▶ Problem requirements
Which lines below hold the word "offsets"? Report each one.

Records from a collection:

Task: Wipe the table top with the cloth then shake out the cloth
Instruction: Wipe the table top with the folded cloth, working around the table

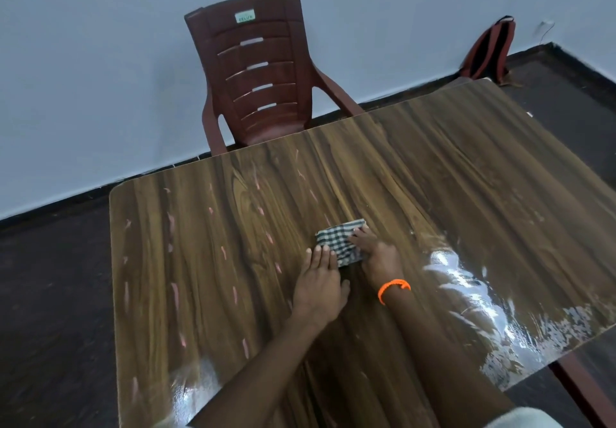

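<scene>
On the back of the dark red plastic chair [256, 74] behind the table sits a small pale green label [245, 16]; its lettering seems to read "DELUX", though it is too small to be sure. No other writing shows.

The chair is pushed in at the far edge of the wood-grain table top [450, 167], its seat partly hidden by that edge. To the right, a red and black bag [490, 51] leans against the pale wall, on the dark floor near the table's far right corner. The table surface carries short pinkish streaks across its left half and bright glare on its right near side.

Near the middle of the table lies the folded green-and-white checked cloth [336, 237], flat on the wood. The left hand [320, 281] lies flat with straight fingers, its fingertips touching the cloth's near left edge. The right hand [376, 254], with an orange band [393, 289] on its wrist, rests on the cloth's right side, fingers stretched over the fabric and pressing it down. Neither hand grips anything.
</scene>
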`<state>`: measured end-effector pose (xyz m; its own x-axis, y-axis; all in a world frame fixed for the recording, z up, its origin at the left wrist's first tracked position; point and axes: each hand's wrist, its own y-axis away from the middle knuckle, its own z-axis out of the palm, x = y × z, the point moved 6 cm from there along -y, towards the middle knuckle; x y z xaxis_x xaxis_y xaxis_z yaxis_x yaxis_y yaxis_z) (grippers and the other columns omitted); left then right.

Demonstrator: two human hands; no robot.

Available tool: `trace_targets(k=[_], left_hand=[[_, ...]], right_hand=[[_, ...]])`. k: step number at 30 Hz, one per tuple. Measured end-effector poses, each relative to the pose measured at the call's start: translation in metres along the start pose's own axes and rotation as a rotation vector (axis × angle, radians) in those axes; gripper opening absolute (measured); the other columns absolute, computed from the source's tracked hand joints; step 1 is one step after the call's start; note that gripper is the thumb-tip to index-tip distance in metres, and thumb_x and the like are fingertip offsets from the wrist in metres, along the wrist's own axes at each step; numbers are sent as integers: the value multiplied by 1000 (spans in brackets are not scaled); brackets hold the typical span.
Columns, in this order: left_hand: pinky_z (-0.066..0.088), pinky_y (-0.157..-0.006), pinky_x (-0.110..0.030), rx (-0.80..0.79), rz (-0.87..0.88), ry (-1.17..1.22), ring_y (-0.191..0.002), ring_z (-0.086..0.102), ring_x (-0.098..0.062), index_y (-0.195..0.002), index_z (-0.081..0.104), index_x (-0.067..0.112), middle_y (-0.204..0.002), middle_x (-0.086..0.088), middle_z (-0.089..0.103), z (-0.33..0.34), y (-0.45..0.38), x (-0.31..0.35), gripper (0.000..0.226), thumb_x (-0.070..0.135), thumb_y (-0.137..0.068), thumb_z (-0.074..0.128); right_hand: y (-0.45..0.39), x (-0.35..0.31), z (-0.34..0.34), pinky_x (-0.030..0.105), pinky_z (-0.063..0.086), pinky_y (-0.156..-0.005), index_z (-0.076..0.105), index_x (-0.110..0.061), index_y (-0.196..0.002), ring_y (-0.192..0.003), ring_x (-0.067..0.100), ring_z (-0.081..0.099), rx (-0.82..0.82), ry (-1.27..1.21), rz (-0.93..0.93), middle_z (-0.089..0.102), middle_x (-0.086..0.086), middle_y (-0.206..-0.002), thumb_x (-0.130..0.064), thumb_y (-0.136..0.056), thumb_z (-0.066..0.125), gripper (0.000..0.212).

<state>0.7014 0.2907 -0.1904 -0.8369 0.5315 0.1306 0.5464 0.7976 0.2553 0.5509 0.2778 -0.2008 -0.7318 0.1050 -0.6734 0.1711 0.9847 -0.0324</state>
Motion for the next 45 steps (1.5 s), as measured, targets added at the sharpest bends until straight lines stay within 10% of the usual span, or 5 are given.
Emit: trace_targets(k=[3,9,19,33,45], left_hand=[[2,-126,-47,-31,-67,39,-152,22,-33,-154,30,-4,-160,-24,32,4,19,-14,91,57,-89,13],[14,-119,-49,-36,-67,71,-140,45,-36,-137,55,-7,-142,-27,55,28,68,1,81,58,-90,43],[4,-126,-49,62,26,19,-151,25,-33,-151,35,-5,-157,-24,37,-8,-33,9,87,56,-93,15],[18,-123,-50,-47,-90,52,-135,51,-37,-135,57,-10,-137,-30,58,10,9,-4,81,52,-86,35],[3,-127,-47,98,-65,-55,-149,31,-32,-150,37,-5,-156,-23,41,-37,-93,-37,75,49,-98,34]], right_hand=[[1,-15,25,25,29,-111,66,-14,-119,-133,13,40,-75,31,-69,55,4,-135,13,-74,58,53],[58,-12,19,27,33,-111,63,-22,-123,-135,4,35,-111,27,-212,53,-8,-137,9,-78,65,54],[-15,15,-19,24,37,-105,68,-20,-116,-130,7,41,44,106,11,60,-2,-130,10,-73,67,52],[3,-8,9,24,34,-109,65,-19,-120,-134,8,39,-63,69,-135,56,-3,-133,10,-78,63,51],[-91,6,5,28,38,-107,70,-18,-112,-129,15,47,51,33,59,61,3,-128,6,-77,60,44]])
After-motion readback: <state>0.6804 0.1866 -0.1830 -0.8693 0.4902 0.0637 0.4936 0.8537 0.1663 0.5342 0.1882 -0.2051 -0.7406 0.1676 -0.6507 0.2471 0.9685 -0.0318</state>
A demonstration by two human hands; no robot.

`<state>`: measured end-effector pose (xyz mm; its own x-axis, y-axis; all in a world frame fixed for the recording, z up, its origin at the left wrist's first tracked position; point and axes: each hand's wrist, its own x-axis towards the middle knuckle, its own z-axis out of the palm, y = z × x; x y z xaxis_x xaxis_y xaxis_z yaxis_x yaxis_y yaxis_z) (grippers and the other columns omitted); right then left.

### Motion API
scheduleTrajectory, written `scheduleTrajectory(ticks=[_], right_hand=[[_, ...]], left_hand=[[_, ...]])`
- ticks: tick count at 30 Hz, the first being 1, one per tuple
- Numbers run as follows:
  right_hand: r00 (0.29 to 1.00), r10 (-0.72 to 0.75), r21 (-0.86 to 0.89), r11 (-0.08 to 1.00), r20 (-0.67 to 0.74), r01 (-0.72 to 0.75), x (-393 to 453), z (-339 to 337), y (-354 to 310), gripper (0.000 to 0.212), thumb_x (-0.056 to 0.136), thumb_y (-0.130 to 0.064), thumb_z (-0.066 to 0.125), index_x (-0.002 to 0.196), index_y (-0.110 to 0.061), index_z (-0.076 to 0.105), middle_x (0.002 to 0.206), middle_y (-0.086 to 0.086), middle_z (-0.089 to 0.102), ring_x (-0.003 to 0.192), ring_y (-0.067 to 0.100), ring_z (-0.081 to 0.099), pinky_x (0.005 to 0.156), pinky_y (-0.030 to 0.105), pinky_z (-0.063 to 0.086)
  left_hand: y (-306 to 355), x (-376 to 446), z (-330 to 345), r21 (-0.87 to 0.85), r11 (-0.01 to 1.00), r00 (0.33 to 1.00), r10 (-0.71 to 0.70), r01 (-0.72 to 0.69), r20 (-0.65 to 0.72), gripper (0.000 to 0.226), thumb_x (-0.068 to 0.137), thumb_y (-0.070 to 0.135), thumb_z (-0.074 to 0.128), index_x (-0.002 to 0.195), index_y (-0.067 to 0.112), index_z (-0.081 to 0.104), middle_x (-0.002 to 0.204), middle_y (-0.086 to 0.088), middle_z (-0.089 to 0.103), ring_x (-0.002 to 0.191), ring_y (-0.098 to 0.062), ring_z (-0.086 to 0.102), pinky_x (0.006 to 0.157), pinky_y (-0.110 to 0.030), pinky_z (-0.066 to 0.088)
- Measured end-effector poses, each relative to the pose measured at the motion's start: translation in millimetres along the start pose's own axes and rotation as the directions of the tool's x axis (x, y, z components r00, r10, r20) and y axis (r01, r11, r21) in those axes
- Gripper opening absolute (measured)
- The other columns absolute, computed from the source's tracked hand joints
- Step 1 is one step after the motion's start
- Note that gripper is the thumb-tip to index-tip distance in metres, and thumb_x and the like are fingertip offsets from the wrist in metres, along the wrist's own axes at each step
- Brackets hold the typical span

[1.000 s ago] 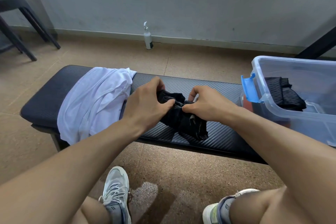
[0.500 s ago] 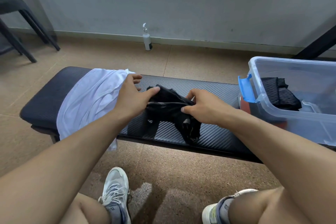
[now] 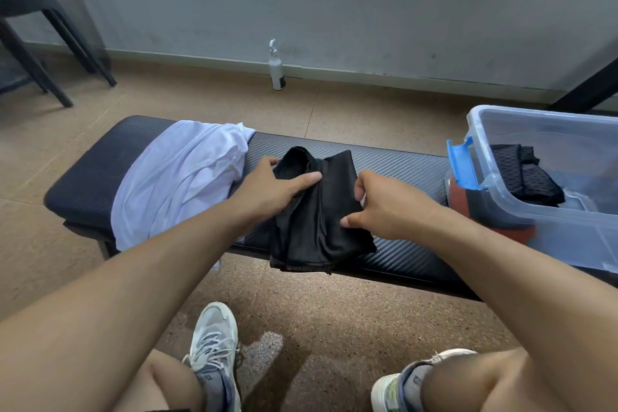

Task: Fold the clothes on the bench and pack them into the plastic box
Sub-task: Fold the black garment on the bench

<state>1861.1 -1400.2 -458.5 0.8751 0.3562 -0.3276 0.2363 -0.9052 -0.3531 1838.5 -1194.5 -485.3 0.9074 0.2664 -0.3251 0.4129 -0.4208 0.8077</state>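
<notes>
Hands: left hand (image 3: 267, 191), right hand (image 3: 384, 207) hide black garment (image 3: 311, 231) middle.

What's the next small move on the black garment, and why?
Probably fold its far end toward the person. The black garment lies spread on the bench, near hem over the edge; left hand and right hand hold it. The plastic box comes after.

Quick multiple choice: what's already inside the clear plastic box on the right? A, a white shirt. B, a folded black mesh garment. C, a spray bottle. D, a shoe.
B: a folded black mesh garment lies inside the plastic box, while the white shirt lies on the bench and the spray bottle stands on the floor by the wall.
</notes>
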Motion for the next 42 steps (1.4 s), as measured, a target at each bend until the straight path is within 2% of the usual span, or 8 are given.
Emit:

▶ Expected answer
Available tool: `trace_targets(k=[_], left_hand=[[_, ...]], right_hand=[[_, ...]])`. k: step number at 30 Hz, one per tuple. Measured end-effector poses, each relative to the pose measured at the call's start: translation in metres along the start pose's own axes and rotation as a rotation vector (axis × angle, radians) in those axes; gripper opening absolute (measured); the other columns absolute, computed from the source's tracked hand joints; step 1 is one step after the call's start; note that gripper is the thumb-tip to index-tip distance in metres, and thumb_x and the like are fingertip offsets from the wrist in metres, along the wrist's own axes at each step; numbers are sent as integers: the value multiplied by 1000 (spans in brackets are not scaled); brackets hold the typical span.
- Note that gripper is the thumb-tip to index-tip distance in metres, and thumb_x and the like are fingertip offsets from the wrist in metres, along the wrist's own axes at each step

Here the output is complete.